Autant d'adjectifs qui peuvent définir cet album tellement sa composition est impeccable.
Après l'ouverture sur l'excellent On a Tuesday, l'album alterne entre des morceaux calmes et énergiques. L'agressif Reasons, qui peut être un peu déstabilisant au premier abord, vient marquer le milieu de l'album avant d'enchaîner sur un Angel of Broken Dreams mettant en avant le chant plaintif de Daniel. L'album est clôturé par le titre éponyme The Passing Light of Day que le chanteur dédicace à sa femme. Un long titre très fort en émotions de 15 minutes qui ne laissera probablement personne insensible. À mon sens le plus beau morceau du groupe.

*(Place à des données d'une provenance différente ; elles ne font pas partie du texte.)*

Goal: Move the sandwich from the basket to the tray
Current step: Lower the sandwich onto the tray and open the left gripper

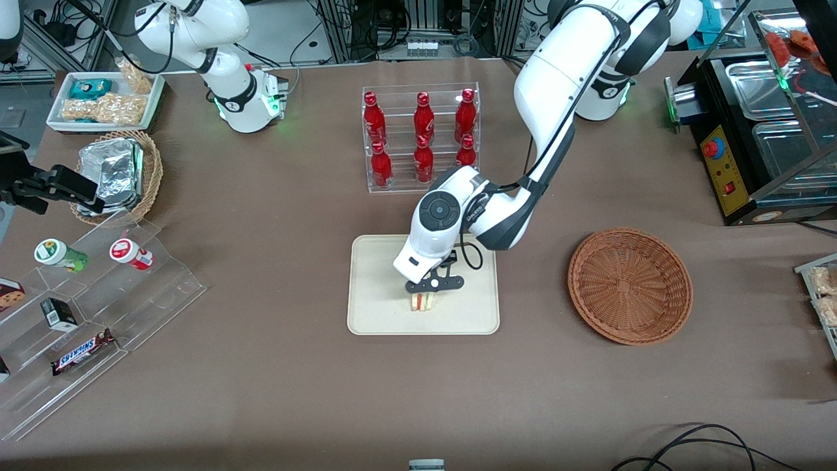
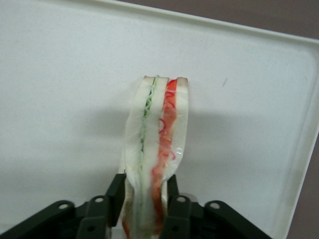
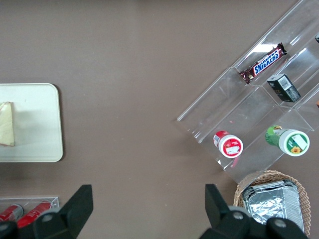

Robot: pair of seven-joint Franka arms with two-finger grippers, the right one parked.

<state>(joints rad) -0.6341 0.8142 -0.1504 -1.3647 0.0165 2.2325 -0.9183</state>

Cet album est très personnel puisque Daniel Gildenlow, le chanteur-leader du groupe l'a écrit après être passé à deux doigts de la mort, suite à son hospitalisation pour avoir été infecté par une "bactérie mangeuse de chair". À noter que quelques chansons ont aussi été composées en partenariat avec Ragnar Zolberg, notamment Meaningless, initialement sortie sous le nom de Rockers Don't Bathe avec son groupe Sign.
Une fois de plus, Pain of Salvation nous montre qu'il sait innover sans nous ressortir deux fois la même recette. Ce n'est pas pour rien que le groupe est un des piliers du Metal Progressif. En attendant le prochain album prévu pour 2020, In the Passing Light of Day est à écouter sans modération, de même que tout le reste de la discographie des suédois.